Ceux qui défient la fidélité conjugale sont souvent surpris des réactions dramatiques du conjoint trompé. Le titre de mon livre L'infidélité n'est pas banale reflète en partie la gravité de ces réactions typiques. Les conjoints trompés vivent très souvent un choc émotif comparable au choc post-traumatique. Ils se trouvent propulsés du jour au lendemain dans un univers chaotique qui leur enlève la joie de vivre et la tranquillité d'esprit. Une dépression majeure est fréquente à la suite de la découverte d'une infidélité. Même les enfants qui ne savent pas ce qui se passe en ressentent les contrecoups.
C'est tout cela que pressentent d'emblée les conjoints heureux dans leur vie de couple et c'est pourquoi ils se restreignent dans leurs désirs de séduction malgré l'importance de certaines tentations qui se présentent dans leur vie. Et quand il y a infidélité, la grande majorité des infidèles sont mal à l'aise avec la situation et se sentent la plupart du temps coupables. D'ailleurs, les infidèles n'éprouvent pas que des jouissances dans leurs infidélités; ils en sont la plupart du temps tourmentés pour toutes sortes de raisons.
Mais il existe une sorte d'infidèles, majoritairement des hommes, pour qui les souffrances du conjoint ne comptent guère. Ce sont les sexaoliques qui s'imaginent d'ailleurs que tous les hommes trompent leurs femmes comme eux. Ces dépendants d'une sexualité outrancière se permettent une liberté sexuelle débridée sans se soucier des répercussions sur leur famille. Ces hommes vont d'une partenaire sexuelle à une autre sans attache affective et la quantité de leurs activités sexuelles peut être considérable. Ils sont généralement en couple cependant et tiennent à leur vie familiale qui leur apporte réconfort et sécurité affective. C'est pourquoi ils peuvent réagir avec désarroi quand ils se font prendre, non pas parce qu'ils ont du regret, mais parce qu'ils ne veulent pas de séparation ni d'humiliation. Cependant, une fois la tempête passée, une fois la séparation écartée du paysage, ils retournent vite à leurs habitudes sexuelles en espérant ne plus se faire prendre.
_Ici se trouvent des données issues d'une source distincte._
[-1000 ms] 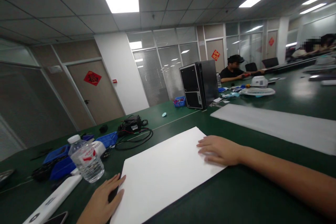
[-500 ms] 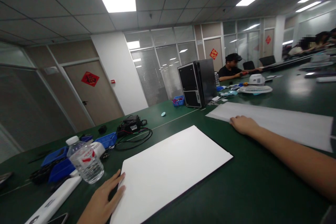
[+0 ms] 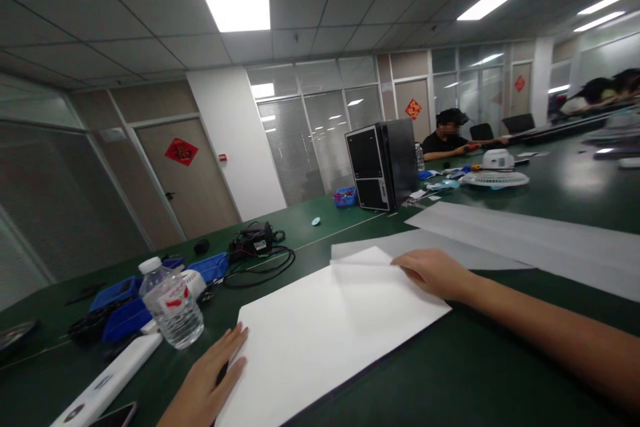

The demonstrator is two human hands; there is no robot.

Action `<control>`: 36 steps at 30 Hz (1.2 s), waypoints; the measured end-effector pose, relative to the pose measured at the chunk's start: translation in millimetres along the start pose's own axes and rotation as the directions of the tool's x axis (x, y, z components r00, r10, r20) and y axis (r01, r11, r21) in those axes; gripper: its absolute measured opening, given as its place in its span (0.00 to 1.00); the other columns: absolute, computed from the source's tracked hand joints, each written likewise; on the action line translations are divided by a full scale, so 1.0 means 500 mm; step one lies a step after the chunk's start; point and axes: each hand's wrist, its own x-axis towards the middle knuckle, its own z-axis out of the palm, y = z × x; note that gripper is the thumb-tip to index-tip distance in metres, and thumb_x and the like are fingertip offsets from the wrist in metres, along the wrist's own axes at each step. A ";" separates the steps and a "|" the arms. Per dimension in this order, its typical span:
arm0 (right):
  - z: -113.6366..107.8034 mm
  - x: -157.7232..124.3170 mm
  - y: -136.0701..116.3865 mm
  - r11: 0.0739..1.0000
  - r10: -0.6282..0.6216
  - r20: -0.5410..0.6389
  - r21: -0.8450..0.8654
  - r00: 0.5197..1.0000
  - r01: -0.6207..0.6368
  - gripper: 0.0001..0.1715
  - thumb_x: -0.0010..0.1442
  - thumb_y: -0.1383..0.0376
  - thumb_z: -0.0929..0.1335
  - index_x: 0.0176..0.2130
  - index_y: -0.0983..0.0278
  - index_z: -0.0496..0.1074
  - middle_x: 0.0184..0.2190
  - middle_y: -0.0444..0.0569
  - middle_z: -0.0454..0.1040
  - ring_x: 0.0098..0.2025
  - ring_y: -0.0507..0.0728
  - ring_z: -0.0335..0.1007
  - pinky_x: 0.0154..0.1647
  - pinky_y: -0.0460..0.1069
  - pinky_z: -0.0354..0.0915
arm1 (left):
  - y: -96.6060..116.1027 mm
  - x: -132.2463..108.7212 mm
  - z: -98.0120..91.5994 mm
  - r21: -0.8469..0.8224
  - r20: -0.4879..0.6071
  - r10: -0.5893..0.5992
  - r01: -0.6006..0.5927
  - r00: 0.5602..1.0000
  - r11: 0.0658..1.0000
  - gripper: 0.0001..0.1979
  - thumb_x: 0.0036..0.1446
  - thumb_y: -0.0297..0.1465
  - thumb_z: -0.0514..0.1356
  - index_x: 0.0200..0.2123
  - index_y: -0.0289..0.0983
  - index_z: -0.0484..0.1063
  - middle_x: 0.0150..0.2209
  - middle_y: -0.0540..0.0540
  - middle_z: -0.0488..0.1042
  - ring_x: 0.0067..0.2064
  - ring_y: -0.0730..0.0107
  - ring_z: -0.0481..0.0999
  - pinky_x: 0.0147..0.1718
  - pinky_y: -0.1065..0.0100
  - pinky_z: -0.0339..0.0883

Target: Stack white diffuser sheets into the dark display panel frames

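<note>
A white board (image 3: 320,340) lies flat on the green table (image 3: 475,373) in front of me. My left hand (image 3: 210,380) rests open on its near left corner, fingers flat. My right hand (image 3: 435,273) is closed on the edge of a thin translucent sheet (image 3: 430,243), which it holds over the board's far corner. That sheet trails back to the right toward a stack of similar sheets (image 3: 540,237).
A water bottle (image 3: 170,303) stands left of the board, by blue trays (image 3: 125,303), a white bar-shaped device (image 3: 107,383) and a phone (image 3: 113,417). Black cables and a charger (image 3: 255,243) lie behind. A black PC tower (image 3: 383,163), a white fan (image 3: 495,173) and a seated person (image 3: 450,137) are farther back.
My right hand went from the board's far corner to the sheet stack at right, then came back dragging one thin sheet onto the board. My left hand stayed put.
</note>
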 end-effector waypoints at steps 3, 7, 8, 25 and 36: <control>-0.003 -0.001 -0.045 0.936 -0.200 0.042 0.305 0.979 0.178 0.21 0.68 0.56 0.61 0.54 0.58 0.74 0.49 0.51 0.78 0.49 0.59 0.74 0.52 0.56 0.66 | -0.005 0.002 0.004 0.015 0.021 -0.006 0.006 1.000 1.000 0.25 0.63 0.45 0.54 0.62 0.47 0.68 0.66 0.51 0.63 0.67 0.52 0.62 0.64 0.48 0.54; 0.004 0.002 -0.046 0.900 -0.097 -0.014 0.426 0.995 0.094 0.25 0.68 0.50 0.61 0.53 0.59 0.75 0.52 0.52 0.77 0.53 0.60 0.72 0.57 0.57 0.64 | -0.019 0.002 0.013 0.047 0.012 -0.039 0.038 0.999 0.998 0.27 0.63 0.45 0.54 0.63 0.46 0.66 0.68 0.48 0.59 0.68 0.51 0.60 0.64 0.46 0.54; 0.007 0.003 -0.038 0.929 -0.027 -0.023 0.369 0.999 0.034 0.26 0.68 0.50 0.60 0.52 0.60 0.76 0.52 0.54 0.77 0.53 0.61 0.71 0.57 0.58 0.63 | -0.022 0.001 0.016 0.054 0.001 -0.051 0.051 0.999 0.997 0.27 0.63 0.45 0.54 0.64 0.46 0.65 0.69 0.47 0.57 0.68 0.50 0.59 0.64 0.46 0.54; 0.023 0.007 -0.032 0.960 -0.044 0.033 0.279 0.998 0.033 0.22 0.67 0.55 0.62 0.46 0.63 0.79 0.48 0.54 0.79 0.50 0.61 0.74 0.54 0.57 0.65 | -0.028 0.003 0.018 0.014 0.003 -0.047 0.047 0.999 0.999 0.30 0.64 0.47 0.51 0.64 0.39 0.65 0.65 0.46 0.65 0.67 0.53 0.62 0.65 0.48 0.54; 0.053 0.017 0.019 0.986 0.086 0.022 0.144 0.996 -0.088 0.26 0.68 0.50 0.59 0.54 0.57 0.75 0.55 0.47 0.75 0.58 0.59 0.69 0.60 0.54 0.63 | -0.046 0.008 0.032 0.096 -0.029 -0.049 0.052 0.998 0.994 0.30 0.62 0.48 0.53 0.61 0.40 0.69 0.63 0.45 0.68 0.65 0.52 0.66 0.64 0.49 0.56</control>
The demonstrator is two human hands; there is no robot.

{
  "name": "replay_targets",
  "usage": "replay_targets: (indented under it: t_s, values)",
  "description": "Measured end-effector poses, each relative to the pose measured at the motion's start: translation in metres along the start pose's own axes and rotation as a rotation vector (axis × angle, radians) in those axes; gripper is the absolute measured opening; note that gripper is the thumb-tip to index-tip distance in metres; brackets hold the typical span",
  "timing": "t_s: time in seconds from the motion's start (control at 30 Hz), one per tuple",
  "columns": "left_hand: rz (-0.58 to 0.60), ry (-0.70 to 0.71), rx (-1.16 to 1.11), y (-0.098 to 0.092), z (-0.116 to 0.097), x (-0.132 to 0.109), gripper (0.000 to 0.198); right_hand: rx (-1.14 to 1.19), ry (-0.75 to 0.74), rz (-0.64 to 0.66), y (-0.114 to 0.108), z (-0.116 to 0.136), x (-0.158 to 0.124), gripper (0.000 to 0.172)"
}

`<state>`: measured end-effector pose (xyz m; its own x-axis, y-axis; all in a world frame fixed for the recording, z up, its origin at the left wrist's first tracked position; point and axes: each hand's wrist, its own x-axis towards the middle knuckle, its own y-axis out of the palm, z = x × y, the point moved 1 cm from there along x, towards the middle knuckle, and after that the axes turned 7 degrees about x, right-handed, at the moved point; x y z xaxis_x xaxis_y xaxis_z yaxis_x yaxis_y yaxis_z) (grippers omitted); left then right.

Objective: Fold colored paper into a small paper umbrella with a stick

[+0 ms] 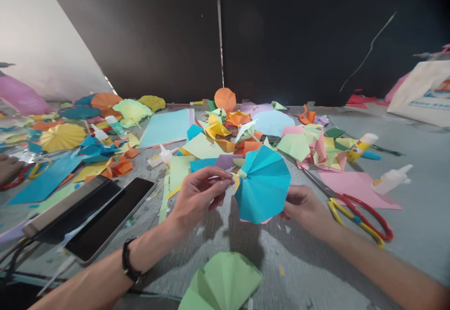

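A blue pleated paper umbrella (263, 183) is held up in front of me, with a pink sheet showing at its lower edge. My left hand (198, 193) pinches a thin white stem at the umbrella's left side. My right hand (305, 210) grips the opposite rim, and its fingertips are partly hidden behind the paper. Below both hands, a green folded paper fan (221, 283) lies at the near table edge. Red-and-yellow-handled scissors (359, 218) lie to the right of my right hand.
Coloured paper scraps and finished paper umbrellas (239, 132) are heaped across the grey table (281, 258). Two dark tablets (108, 218) lie at the left, with glue bottles (392, 178) at the right. Another person's hand (7, 167) shows at the far left edge.
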<state>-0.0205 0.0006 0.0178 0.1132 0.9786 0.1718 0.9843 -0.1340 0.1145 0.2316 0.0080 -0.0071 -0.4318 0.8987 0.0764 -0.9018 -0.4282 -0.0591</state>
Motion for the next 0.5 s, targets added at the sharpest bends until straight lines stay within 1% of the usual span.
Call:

Ces infidèles impénitents ont besoin de liberté sexuelle, comme un alcoolique a besoin d'alcool, pour soulager leurs angoisses et leur mal de vivre. Ces individus sont souvent habités par un sentiment de vide qu'ils cherchent à combler par la séduction et les émotions fortes. Ce sont souvent des carencés affectifs qui ont été mal traités durant leur enfance. Et leurs diverses activités sexuelles dénuées d'engagement amoureux leur servent d'automédication sans qu'ils le réalisent. Selon moi, nous avons affaire ici la plupart du temps à des gens qui ont des troubles de personnalité comme la personnalité narcissique, la personnalité borderline et la personnalité antisociale.
Que faire si vous identifiez cette sorte d'infidélité chez votre conjoint? Le confronter. Dans certains cas, des sexaoliques se laissent toucher et se repentent. Une psychothérapie s'impose alors pour ces hommes. Malheureusement, rares sont ceux qui ont l'humilité et la motivation de s'y soumettre.
En terminant, je souligne que ce comportement est très marginal. Et je déplore que trop souvent on associe tous les hommes à l'infidélité et même à cette sorte d'infidélité qui est la plus néfaste. En ce qui concerne DSK, Berlusconi, Tiger Woods, Bill Clinton et John Kennedy, je ne peux leur attribuer de diagnostics, car je ne les ai jamais rencontrés. Je peux dire au moins que ce qui est rapporté dans les médias concorde avec cette sorte d'infidélité qu'est la dépendance à une sexualité débridée. Et d'après ce que j'ai déjà lu sur notre René Lévesque national, il tomberait peut-être aussi dans cette catégorie.